Пафос суждений канадского исследователя
вполне объясним — будучи экспертом по
нарушениям чтения, он, вероятно, склонен
несколько преувеличивать значимость данной
проблемы. Тем не менее здравое зерно в его
рассуждениях, безусловно, есть. Просто речь,
наверное, следует вести не столько о более или
менее успешном овладении соответствующим
навыком, сколько о формировании культуры чтения,
привитии соответствующих интересов и
побуждений. Увы, силами одной школы эта задача
сегодня вряд ли решаема. Зайдите в иной дом, до
потолка уставленный книжными стеллажами, где
теснятся сотни томов — от стихотворных
сборников до энциклопедий — и присмотритесь к
детям, растущим в этом доме.
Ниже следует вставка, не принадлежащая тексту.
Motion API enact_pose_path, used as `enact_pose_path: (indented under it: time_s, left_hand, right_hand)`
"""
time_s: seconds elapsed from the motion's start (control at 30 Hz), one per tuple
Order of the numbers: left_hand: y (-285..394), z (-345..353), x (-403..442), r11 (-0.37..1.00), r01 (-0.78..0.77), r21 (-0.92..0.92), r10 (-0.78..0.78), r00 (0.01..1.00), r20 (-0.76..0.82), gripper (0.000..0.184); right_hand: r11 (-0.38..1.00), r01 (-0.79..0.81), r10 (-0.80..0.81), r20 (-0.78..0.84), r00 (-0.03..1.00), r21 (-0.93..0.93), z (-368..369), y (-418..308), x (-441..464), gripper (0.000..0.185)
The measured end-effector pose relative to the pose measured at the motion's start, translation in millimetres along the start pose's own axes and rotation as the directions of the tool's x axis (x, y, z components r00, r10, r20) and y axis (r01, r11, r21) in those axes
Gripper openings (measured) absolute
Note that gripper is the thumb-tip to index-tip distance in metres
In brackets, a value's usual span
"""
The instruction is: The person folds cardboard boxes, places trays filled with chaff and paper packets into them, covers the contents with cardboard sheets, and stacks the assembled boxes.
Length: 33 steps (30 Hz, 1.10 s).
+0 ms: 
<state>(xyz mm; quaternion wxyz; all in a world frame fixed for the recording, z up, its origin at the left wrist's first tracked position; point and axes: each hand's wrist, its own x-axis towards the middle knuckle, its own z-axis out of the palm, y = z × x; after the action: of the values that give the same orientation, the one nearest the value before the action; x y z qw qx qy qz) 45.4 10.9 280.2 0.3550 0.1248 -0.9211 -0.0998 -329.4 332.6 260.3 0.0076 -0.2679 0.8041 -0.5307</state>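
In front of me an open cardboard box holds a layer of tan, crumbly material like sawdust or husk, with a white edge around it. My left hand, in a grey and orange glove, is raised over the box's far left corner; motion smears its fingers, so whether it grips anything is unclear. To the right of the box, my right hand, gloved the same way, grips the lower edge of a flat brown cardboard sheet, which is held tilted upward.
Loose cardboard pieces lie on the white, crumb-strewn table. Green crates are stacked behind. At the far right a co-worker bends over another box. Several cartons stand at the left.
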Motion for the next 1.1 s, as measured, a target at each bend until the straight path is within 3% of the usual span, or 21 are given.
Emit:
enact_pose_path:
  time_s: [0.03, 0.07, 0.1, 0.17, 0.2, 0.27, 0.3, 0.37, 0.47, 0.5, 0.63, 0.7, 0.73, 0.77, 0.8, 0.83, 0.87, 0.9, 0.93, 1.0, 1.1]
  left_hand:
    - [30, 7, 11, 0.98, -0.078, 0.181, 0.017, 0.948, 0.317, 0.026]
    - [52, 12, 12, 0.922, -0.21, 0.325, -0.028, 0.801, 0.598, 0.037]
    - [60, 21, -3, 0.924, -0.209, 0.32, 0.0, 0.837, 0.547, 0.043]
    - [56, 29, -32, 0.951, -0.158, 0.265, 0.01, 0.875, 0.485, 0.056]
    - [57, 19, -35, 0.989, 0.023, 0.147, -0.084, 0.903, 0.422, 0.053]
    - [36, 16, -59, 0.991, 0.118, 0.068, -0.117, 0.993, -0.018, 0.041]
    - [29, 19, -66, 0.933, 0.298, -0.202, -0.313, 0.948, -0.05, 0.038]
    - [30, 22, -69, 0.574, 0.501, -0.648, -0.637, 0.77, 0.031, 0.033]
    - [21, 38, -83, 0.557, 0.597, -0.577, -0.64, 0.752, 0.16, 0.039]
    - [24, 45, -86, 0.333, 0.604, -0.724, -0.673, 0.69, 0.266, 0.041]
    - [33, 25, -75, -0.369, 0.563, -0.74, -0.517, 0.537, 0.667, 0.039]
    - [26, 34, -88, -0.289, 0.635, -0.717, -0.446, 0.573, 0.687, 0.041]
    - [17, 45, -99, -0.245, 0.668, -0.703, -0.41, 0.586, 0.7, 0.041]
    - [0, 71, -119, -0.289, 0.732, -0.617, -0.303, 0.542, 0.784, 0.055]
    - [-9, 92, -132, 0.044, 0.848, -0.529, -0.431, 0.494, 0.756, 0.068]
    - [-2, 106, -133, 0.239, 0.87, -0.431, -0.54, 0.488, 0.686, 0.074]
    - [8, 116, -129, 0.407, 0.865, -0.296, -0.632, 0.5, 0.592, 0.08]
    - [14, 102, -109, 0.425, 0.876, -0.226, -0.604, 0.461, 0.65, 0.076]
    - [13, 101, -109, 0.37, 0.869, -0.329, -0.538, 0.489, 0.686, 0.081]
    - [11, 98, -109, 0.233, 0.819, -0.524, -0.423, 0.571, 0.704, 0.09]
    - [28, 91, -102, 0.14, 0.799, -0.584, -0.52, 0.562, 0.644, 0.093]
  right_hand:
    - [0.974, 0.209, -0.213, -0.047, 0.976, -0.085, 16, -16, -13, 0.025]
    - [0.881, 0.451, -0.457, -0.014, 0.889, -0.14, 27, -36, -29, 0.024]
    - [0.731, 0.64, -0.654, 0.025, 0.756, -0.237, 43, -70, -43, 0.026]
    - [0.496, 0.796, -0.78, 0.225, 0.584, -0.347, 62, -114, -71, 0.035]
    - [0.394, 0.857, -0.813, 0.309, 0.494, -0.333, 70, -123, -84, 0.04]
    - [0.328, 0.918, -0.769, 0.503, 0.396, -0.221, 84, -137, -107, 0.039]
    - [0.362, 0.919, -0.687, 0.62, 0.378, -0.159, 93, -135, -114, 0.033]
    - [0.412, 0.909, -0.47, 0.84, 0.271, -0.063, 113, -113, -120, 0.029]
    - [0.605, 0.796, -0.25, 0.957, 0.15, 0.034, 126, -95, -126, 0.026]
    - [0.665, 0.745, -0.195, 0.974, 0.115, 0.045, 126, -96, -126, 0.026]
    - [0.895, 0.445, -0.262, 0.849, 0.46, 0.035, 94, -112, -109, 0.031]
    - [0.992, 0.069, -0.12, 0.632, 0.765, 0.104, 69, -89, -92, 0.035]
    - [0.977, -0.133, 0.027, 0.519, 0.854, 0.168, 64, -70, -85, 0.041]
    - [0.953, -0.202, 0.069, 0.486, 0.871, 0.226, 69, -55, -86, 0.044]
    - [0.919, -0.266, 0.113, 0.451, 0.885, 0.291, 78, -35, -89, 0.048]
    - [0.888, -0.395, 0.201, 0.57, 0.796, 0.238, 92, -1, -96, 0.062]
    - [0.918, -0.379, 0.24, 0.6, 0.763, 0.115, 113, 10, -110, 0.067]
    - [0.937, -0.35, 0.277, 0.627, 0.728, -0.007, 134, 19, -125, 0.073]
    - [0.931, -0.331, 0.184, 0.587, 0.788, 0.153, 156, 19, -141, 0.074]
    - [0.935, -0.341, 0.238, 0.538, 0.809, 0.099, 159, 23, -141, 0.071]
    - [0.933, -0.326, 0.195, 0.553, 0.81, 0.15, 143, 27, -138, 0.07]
Можно почти не
сомневаться, что ребенок, которому начали читать
сказки едва ли не в колыбели, чьи мама и папа
могут не знать Диму Билана, зато любят Дилана
Томаса, — такой ребенок, скорее всего, вырастет
человеком грамотным, культурным и естественным
образом добьется успеха, заслужит высокие оценки
в школе жизни. В доме, где на одинокой книжной
полке сиротливо валяются пара «иронических
детективов», где с утра до вечера с телеэкрана
льется олигофреническая чушь… Кем вырастет
ребенок в этой среде? Ответ очевиден. Как
очевидно и то, что домов, подобных второму, нынче
намного больше, чем подобных первому.
«…И у неимущего отнимется последнее!»